Simulations show that it headed mainly east and northeast of the North Atlantic, and southwest through the Central American Seaway, the body of water that separated North America from South America, in the South Pacific.

In those basins and some adjacent areas, the authors say, ocean current speeds probably exceeded 20 centimeters per second, a speed high enough to erode fine-grained sediments on the seafloor.

In contrast, what is now the Mediterranean, the South Atlantic, the North Pacific and the Indian Ocean were spared the worst effects of the tsunami, as current speeds were less than 20 centimeters per second.

A 100 km crater

Building on the findings of previous studies, the researchers reconstructed in a model the effects of the impact of an asteroid that was 14 kilometers in diameter traveling at 12 kilometers per second.

It hit the Earth's surface, opening a crater approximately 100 kilometers wide and expelling dense clouds of soot and dust into the atmosphere.

That crater is known as the

Chicxulub crater.

Two and a half minutes after the impact of the asteroid, a gigantic wave 4.5 kilometers high would have formed.

Ten minutes after it fell in the Yucatan and 220 kilometers from the point of impact, a 1.5-kilometer-high tsunami wave in the shape of a ring and propagating outward began to sweep the ocean in all directions, according to the simulation.

An hour later, the tsunami would have propagated out of the Gulf of Mexico, towards the North Atlantic.

Within four hours, the waves would have reached the Pacific.

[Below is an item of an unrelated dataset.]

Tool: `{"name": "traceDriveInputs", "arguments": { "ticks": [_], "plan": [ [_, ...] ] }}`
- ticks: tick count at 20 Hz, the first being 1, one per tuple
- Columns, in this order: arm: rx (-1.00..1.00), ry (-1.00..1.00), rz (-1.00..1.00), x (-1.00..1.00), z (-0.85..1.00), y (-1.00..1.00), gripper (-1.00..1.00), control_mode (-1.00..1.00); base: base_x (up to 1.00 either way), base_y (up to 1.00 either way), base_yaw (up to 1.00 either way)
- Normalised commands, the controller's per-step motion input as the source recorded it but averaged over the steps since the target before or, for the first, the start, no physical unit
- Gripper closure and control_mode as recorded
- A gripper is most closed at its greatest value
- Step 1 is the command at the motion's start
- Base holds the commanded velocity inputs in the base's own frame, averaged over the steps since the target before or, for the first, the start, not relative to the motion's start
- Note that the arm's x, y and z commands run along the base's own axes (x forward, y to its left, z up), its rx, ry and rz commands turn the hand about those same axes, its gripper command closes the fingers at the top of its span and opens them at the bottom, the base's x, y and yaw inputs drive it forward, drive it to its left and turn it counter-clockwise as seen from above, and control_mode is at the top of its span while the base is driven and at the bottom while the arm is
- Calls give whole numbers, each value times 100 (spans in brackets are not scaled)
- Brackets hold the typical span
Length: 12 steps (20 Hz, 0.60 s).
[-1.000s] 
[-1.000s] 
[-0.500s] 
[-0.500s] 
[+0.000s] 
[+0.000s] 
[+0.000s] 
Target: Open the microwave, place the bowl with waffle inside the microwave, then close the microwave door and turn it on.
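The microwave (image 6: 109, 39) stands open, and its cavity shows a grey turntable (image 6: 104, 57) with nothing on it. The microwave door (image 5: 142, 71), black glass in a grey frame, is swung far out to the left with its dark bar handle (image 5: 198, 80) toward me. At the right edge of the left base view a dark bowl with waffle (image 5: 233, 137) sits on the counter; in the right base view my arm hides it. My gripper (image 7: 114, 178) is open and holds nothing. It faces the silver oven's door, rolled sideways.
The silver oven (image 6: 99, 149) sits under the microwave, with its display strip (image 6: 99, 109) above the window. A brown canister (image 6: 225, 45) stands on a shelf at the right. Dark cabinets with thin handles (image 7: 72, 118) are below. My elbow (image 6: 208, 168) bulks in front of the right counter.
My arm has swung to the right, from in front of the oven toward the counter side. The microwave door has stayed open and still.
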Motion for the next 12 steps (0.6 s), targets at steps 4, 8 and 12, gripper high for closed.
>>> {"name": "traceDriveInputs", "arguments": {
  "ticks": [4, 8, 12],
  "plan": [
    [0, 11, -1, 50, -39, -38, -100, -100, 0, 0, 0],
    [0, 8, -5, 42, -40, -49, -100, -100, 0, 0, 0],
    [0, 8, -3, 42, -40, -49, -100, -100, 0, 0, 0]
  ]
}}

Twenty-four hours later, the waves had crossed most of the Pacific from the east and most of the Atlantic from the west, entering the Indian Ocean from both sides.

Forty-eight hours later, it would have reached almost all the coastal areas of the world.

Although researchers have not calculated the magnitude of the flooding that the tsunami would have caused in the affected areas, it is believed that the waves in the Gulf of Mexico would have exceeded 100 meters, and that in the North Atlantic and parts of the coast of the Pacific of South America would have been greater than 10 meters.